• HOW TO COMPLETE THIS TASK
An exact transcription of the listing, without its images, is what the answer must contain.

• GIVEN MATERIAL
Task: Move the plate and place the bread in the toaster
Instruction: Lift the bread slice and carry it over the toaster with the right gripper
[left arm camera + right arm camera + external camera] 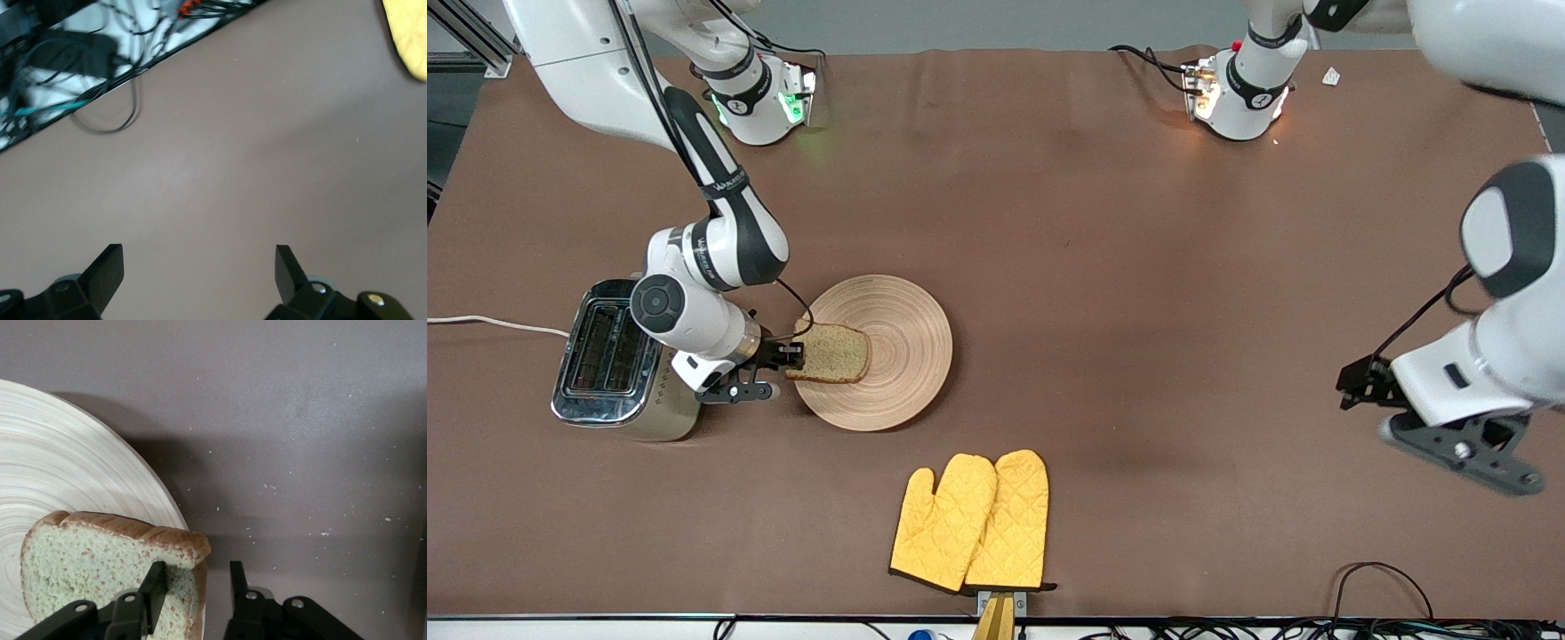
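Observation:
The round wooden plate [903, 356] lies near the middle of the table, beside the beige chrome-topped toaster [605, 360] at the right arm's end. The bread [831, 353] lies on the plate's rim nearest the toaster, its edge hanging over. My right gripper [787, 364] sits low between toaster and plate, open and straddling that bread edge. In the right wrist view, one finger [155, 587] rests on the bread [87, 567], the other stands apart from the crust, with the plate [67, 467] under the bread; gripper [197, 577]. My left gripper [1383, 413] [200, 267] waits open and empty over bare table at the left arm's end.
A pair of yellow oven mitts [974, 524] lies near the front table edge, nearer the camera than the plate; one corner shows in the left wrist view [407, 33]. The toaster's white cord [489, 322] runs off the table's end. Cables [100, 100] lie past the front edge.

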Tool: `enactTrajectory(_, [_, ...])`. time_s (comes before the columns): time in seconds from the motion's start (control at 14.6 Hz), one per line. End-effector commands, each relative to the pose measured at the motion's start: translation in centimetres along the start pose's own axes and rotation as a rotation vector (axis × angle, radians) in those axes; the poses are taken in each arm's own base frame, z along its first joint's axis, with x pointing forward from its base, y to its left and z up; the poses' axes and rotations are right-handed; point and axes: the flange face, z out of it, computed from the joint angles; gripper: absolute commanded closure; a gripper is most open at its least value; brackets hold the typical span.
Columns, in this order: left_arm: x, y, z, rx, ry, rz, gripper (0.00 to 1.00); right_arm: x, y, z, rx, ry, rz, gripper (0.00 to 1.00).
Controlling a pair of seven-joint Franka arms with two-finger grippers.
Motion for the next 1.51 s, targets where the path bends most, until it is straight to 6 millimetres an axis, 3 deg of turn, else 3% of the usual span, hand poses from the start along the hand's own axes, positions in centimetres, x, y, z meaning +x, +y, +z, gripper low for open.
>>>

• YOUR RESPONSE
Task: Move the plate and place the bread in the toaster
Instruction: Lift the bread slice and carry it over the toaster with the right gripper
[left arm camera + right arm camera + external camera] 
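Observation:
The round wooden plate [903, 356] lies near the middle of the table, beside the beige chrome-topped toaster [605, 360] at the right arm's end. The bread [831, 353] lies on the plate's rim nearest the toaster, its edge hanging over. My right gripper [787, 364] sits low between toaster and plate, open and straddling that bread edge. In the right wrist view, one finger [155, 587] rests on the bread [87, 567], the other stands apart from the crust, with the plate [67, 467] under the bread; gripper [197, 577]. My left gripper [1383, 413] [200, 267] waits open and empty over bare table at the left arm's end.
A pair of yellow oven mitts [974, 524] lies near the front table edge, nearer the camera than the plate; one corner shows in the left wrist view [407, 33]. The toaster's white cord [489, 322] runs off the table's end. Cables [100, 100] lie past the front edge.
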
Tool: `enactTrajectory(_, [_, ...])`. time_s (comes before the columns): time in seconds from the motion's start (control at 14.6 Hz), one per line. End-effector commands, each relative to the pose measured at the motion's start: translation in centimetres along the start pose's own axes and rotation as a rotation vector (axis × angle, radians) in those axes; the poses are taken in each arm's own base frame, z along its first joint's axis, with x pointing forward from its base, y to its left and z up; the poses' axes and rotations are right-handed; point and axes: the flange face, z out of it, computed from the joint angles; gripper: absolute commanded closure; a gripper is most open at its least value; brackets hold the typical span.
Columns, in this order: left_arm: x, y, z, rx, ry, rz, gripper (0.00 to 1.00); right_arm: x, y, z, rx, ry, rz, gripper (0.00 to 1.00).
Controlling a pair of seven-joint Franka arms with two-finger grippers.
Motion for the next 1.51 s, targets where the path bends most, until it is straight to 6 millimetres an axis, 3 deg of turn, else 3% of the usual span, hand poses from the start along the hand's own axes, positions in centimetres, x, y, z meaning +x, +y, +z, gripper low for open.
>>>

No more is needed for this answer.